Work request: For each line in the data below, write an exact copy.

Provided material:
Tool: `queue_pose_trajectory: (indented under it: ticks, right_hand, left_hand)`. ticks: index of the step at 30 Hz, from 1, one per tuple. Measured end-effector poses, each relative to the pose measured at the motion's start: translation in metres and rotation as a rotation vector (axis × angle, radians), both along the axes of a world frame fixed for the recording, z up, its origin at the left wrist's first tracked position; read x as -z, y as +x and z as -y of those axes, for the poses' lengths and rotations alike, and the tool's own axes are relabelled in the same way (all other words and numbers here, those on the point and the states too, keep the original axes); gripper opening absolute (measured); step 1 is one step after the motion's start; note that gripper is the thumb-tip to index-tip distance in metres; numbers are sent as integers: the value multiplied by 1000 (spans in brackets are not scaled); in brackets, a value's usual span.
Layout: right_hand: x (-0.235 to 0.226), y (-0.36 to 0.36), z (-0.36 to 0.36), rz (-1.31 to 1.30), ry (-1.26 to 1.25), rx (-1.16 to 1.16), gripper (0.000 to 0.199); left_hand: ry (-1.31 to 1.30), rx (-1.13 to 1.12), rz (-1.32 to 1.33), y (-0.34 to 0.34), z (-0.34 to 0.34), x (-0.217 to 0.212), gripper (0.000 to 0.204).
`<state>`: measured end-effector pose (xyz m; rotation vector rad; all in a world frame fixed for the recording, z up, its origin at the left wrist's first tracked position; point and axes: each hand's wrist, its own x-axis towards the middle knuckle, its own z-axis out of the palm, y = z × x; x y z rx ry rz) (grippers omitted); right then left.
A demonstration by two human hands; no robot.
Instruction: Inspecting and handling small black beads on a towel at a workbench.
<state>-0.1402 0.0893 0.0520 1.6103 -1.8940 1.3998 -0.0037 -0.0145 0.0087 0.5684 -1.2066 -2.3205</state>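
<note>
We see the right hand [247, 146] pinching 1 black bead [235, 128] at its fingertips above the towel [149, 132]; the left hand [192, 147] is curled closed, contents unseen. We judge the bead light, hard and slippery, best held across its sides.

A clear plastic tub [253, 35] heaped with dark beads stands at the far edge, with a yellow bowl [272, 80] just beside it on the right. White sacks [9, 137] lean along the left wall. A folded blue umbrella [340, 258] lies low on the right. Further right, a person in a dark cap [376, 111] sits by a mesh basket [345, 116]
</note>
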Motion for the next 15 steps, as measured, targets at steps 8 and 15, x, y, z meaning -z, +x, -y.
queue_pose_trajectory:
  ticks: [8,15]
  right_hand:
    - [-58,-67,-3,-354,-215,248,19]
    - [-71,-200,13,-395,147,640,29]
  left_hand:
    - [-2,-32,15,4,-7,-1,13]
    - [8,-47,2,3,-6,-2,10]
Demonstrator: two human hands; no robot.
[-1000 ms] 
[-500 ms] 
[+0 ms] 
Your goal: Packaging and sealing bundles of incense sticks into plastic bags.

Written answer:
Tool: `queue_pose_trajectory: (indented under it: ticks, right_hand, left_hand)`. ticks: index of the step at 30 Hz, from 1, one per tuple. Measured end-effector poses, each relative to the pose measured at the motion's start: translation in metres and rotation as a rotation vector (axis × angle, radians), both along the axes of a world frame fixed for the recording, z up, its origin at the left wrist's first tracked position; read x as -z, y as +x and z as -y of those axes, for the poses' lengths and rotations alike, and the tool's own axes are relabelled in the same way (all other words and numbers here, those on the point and the states too, keep the original axes); gripper opening absolute (measured); step 1 is one step after the motion's start; note that gripper is the thumb-tip to index-tip distance in metres; numbers are sent as integers: the value multiplied by 1000 (spans in brackets are not scaled); in brackets, a value's usual span.
Layout: right_hand: x (-0.235 to 0.226), y (-0.36 to 0.36), z (-0.36 to 0.36), rz (-1.31 to 1.30), ry (-1.26 to 1.25), rx (-1.16 to 1.16), gripper (0.000 to 0.199); left_hand: ry (-1.31 to 1.30), rx (-1.13 to 1.12), rz (-1.32 to 1.33), y (-0.34 to 0.34), z (-0.34 to 0.34), x (-0.217 to 0.212), gripper (0.000 to 0.204).
`<state>`: measured end-effector pose (xyz m; rotation vector rad; all in a world frame fixed for the recording, z up, its origin at the left wrist's first tracked position; point and axes: each hand's wrist, its own x-axis towards the middle knuckle, its own z-axis out of the palm, y = z × x; x y z rx ry rz) (grippers omitted); right then left.
A demonstration by two human hands; no robot.
Instruction: Inspecting and handling small black beads on a towel at a workbench.
<state>-0.1402 0.0893 0.0520 1.6103 -1.8940 1.3998 -0.0037 -0.0145 0.0087 0.5684 -1.2066 -2.3205</state>
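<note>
We see the right hand [247, 146] pinching 1 black bead [235, 128] at its fingertips above the towel [149, 132]; the left hand [192, 147] is curled closed, contents unseen. We judge the bead light, hard and slippery, best held across its sides.

A clear plastic tub [253, 35] heaped with dark beads stands at the far edge, with a yellow bowl [272, 80] just beside it on the right. White sacks [9, 137] lean along the left wall. A folded blue umbrella [340, 258] lies low on the right. Further right, a person in a dark cap [376, 111] sits by a mesh basket [345, 116]
</note>
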Motion for the next 15 steps, as measured, targets at steps 8 and 15, x, y, z meaning -z, +x, -y.
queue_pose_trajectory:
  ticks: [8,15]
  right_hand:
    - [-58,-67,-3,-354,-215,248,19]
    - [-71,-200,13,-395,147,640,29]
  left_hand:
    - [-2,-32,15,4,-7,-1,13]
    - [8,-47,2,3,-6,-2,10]
Demonstrator: two human hands; no robot.
[-1000 ms] 
[-500 ms] 
[+0 ms] 
Your goal: Packaging and sealing bundles of incense sticks into plastic bags.

No additional response is needed to complete this exercise.